(MATERIAL PROVIDED begins)

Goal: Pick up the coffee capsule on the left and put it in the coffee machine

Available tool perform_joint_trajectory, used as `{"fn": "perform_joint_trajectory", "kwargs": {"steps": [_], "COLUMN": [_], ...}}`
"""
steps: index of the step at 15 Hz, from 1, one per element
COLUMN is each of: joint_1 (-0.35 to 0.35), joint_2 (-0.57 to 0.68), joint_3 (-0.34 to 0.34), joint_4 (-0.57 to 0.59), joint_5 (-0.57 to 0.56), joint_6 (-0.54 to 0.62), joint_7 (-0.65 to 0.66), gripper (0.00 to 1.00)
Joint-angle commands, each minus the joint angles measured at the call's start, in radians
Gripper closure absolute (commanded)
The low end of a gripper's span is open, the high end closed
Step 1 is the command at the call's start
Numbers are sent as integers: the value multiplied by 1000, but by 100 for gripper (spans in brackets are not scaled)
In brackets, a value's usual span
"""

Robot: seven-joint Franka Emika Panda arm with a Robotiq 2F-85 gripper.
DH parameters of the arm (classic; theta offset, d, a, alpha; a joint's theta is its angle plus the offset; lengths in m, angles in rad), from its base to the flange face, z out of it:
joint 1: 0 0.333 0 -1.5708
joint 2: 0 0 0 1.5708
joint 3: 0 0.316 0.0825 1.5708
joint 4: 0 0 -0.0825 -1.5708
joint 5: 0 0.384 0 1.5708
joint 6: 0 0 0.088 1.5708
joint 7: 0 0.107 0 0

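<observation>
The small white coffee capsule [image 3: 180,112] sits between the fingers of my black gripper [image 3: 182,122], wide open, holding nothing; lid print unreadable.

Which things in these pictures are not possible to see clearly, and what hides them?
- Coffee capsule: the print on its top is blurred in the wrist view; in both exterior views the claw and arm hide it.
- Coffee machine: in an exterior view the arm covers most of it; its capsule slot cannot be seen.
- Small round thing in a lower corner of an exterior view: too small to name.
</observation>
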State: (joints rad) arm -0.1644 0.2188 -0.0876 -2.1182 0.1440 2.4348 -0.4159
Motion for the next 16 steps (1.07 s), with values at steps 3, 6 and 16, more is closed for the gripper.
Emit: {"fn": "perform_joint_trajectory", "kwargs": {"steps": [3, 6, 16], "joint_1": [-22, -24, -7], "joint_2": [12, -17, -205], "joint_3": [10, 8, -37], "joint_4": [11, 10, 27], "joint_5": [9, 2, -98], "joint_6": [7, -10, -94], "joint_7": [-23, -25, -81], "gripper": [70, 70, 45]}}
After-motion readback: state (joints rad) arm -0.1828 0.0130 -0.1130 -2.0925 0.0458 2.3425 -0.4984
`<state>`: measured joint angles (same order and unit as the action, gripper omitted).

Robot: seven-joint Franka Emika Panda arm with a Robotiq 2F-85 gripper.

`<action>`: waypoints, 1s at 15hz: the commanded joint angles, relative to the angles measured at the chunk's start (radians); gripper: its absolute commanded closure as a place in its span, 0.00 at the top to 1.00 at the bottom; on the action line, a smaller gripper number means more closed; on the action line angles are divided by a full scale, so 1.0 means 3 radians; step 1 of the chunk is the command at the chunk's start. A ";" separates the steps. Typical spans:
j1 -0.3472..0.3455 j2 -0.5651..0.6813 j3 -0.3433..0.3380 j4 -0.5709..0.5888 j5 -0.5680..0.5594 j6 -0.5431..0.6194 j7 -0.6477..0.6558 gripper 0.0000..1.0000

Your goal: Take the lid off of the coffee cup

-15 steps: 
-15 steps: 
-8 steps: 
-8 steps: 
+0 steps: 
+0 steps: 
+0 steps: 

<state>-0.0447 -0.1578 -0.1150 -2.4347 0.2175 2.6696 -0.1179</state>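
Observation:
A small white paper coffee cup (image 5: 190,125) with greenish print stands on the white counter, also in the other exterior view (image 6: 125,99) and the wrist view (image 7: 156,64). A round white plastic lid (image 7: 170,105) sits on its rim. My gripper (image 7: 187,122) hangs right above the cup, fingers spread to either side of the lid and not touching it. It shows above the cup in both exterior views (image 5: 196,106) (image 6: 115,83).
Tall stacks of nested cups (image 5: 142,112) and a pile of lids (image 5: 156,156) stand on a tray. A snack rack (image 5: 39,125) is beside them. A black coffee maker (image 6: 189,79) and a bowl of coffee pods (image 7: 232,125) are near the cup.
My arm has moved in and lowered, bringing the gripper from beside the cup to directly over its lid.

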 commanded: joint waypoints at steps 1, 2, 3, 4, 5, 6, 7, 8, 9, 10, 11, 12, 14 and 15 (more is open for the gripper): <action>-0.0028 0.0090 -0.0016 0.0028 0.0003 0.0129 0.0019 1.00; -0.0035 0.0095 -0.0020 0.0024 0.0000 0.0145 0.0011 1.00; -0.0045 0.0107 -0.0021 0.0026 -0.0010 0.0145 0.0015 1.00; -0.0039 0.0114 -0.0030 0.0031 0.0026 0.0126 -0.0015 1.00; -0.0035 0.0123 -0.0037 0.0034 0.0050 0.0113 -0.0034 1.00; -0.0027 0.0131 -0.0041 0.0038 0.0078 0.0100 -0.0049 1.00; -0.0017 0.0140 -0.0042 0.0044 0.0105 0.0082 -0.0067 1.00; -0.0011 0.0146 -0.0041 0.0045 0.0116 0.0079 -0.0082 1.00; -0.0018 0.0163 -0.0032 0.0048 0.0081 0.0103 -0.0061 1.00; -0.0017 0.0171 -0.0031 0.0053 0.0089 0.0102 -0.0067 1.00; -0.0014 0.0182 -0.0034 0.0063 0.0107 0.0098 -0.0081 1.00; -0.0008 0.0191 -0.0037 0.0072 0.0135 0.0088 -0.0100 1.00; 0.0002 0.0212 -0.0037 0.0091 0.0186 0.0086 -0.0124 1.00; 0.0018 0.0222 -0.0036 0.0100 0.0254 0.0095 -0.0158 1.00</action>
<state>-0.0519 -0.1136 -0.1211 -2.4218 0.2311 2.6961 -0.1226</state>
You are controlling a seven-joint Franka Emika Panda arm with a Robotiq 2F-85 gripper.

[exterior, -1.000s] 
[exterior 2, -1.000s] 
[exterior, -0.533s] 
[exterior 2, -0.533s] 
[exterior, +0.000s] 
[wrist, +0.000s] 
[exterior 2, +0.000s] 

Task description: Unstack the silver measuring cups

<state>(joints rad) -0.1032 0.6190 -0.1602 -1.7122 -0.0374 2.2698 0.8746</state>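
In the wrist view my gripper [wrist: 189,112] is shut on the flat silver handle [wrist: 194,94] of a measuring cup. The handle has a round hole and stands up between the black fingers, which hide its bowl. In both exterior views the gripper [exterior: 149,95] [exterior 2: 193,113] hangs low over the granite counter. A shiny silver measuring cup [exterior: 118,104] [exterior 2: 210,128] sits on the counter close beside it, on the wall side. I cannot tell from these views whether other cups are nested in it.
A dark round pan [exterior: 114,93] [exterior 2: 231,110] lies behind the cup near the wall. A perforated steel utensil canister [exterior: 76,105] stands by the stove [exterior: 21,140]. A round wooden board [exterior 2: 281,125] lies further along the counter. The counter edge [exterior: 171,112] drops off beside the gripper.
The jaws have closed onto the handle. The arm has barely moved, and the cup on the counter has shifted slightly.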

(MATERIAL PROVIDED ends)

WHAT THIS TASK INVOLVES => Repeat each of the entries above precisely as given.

RESPONSE =>
Goal: Pick up the coffee capsule on the left and put it in the coffee machine

Available tool perform_joint_trajectory, used as `{"fn": "perform_joint_trajectory", "kwargs": {"steps": [_], "COLUMN": [_], ...}}`
"""
steps: index of the step at 15 Hz, from 1, one per element
COLUMN is each of: joint_1 (-0.35 to 0.35), joint_2 (-0.57 to 0.68), joint_3 (-0.34 to 0.34), joint_4 (-0.57 to 0.59), joint_5 (-0.57 to 0.56), joint_6 (-0.54 to 0.62), joint_7 (-0.65 to 0.66), gripper (0.00 to 1.00)
Joint-angle commands, each minus the joint angles measured at the call's start, in radians
Gripper closure absolute (commanded)
The low end of a gripper's span is open, the high end closed
Step 1 is the command at the call's start
Numbers are sent as integers: the value multiplied by 1000, but by 100 for gripper (spans in brackets are not scaled)
In brackets, a value's usual span
"""

Robot: seven-joint Franka Emika Panda arm with a Robotiq 2F-85 gripper.
DH parameters of the arm (classic; theta offset, d, a, alpha; a joint's theta is its angle plus the offset; lengths in m, angles in rad), from its base to the flange face, z out of it:
joint 1: 0 0.333 0 -1.5708
joint 2: 0 0 0 1.5708
joint 3: 0 0.316 0.0825 1.5708
joint 4: 0 0 -0.0825 -1.5708
joint 5: 0 0.384 0 1.5708
joint 6: 0 0 0.088 1.5708
joint 7: 0 0.107 0 0

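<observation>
The small white coffee capsule [image 3: 180,112] sits between the fingers of my black gripper [image 3: 182,122], wide open, holding nothing; lid print unreadable.

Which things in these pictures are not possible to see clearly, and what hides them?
- Coffee capsule: the print on its top is blurred in the wrist view; in both exterior views the claw and arm hide it.
- Coffee machine: in an exterior view the arm covers most of it; its capsule slot cannot be seen.
- Small round thing in a lower corner of an exterior view: too small to name.
</observation>
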State: (joints rad) arm -0.1644 0.2188 -0.0876 -2.1182 0.1440 2.4348 -0.4159
Motion for the next 16 steps (1.07 s), with values at steps 3, 6 and 16, more is closed for the gripper.
Emit: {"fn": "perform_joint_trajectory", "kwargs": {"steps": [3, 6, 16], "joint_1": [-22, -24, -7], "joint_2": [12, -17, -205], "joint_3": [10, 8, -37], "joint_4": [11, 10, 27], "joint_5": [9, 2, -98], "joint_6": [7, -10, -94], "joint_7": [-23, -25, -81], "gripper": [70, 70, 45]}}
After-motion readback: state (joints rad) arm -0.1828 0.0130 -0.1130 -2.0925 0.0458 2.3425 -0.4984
`<state>`: measured joint angles (same order and unit as the action, gripper omitted).

Robot: seven-joint Franka Emika Panda arm with a Robotiq 2F-85 gripper.

`<action>`: waypoints, 1s at 15hz: the commanded joint angles, relative to the angles measured at the chunk's start (radians); gripper: its absolute commanded closure as a place in its span, 0.00 at the top to 1.00 at the bottom; on the action line, a smaller gripper number means more closed; on the action line angles are divided by a full scale, so 1.0 means 3 radians; step 1 of the chunk is the command at the chunk's start. A ";" separates the steps. Typical spans:
j1 -0.3472..0.3455 j2 -0.5651..0.6813 j3 -0.3433..0.3380 j4 -0.5709..0.5888 j5 -0.5680..0.5594 j6 -0.5431..0.6194 j7 -0.6477..0.6558 gripper 0.0000..1.0000

Your goal: Take the lid off of the coffee cup

-15 steps: 
-15 steps: 
-8 steps: 
-8 steps: 
+0 steps: 
+0 steps: 
+0 steps: 

<state>-0.0447 -0.1578 -0.1150 -2.4347 0.2175 2.6696 -0.1179</state>
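Observation:
A small white paper coffee cup (image 5: 190,125) with greenish print stands on the white counter, also in the other exterior view (image 6: 125,99) and the wrist view (image 7: 156,64). A round white plastic lid (image 7: 170,105) sits on its rim. My gripper (image 7: 187,122) hangs right above the cup, fingers spread to either side of the lid and not touching it. It shows above the cup in both exterior views (image 5: 196,106) (image 6: 115,83).
Tall stacks of nested cups (image 5: 142,112) and a pile of lids (image 5: 156,156) stand on a tray. A snack rack (image 5: 39,125) is beside them. A black coffee maker (image 6: 189,79) and a bowl of coffee pods (image 7: 232,125) are near the cup.
My arm has moved in and lowered, bringing the gripper from beside the cup to directly over its lid.
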
 commanded: joint waypoints at steps 1, 2, 3, 4, 5, 6, 7, 8, 9, 10, 11, 12, 14 and 15 (more is open for the gripper): <action>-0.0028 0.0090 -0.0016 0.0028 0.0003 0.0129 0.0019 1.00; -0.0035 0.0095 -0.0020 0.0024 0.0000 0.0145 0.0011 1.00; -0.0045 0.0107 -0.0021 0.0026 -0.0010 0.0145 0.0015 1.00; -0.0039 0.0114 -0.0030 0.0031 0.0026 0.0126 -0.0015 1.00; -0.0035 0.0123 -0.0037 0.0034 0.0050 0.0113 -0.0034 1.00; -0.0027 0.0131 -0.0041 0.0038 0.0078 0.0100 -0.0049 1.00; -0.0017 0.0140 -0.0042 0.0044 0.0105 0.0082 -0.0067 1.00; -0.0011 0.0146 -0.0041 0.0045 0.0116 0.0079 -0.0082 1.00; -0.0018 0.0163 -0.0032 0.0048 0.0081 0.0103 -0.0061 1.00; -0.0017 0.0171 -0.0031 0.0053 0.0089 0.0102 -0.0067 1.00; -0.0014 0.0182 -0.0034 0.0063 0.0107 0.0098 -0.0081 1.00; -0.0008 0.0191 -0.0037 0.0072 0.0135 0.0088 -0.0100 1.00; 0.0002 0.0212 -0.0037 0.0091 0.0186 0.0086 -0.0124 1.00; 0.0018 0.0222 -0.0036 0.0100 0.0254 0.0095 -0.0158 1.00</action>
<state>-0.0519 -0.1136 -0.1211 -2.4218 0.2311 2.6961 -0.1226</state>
You are controlling a seven-joint Franka Emika Panda arm with a Robotiq 2F-85 gripper.

[exterior, -1.000s] 
[exterior 2, -1.000s] 
[exterior, -0.533s] 
[exterior 2, -0.533s] 
[exterior, +0.000s] 
[wrist, +0.000s] 
[exterior 2, +0.000s] 

Task description: Unstack the silver measuring cups

<state>(joints rad) -0.1032 0.6190 -0.1602 -1.7122 -0.0374 2.2698 0.8746</state>
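In the wrist view my gripper [wrist: 189,112] is shut on the flat silver handle [wrist: 194,94] of a measuring cup. The handle has a round hole and stands up between the black fingers, which hide its bowl. In both exterior views the gripper [exterior: 149,95] [exterior 2: 193,113] hangs low over the granite counter. A shiny silver measuring cup [exterior: 118,104] [exterior 2: 210,128] sits on the counter close beside it, on the wall side. I cannot tell from these views whether other cups are nested in it.
A dark round pan [exterior: 114,93] [exterior 2: 231,110] lies behind the cup near the wall. A perforated steel utensil canister [exterior: 76,105] stands by the stove [exterior: 21,140]. A round wooden board [exterior 2: 281,125] lies further along the counter. The counter edge [exterior: 171,112] drops off beside the gripper.
The jaws have closed onto the handle. The arm has barely moved, and the cup on the counter has shifted slightly.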

Nothing remains to be answered in this exercise.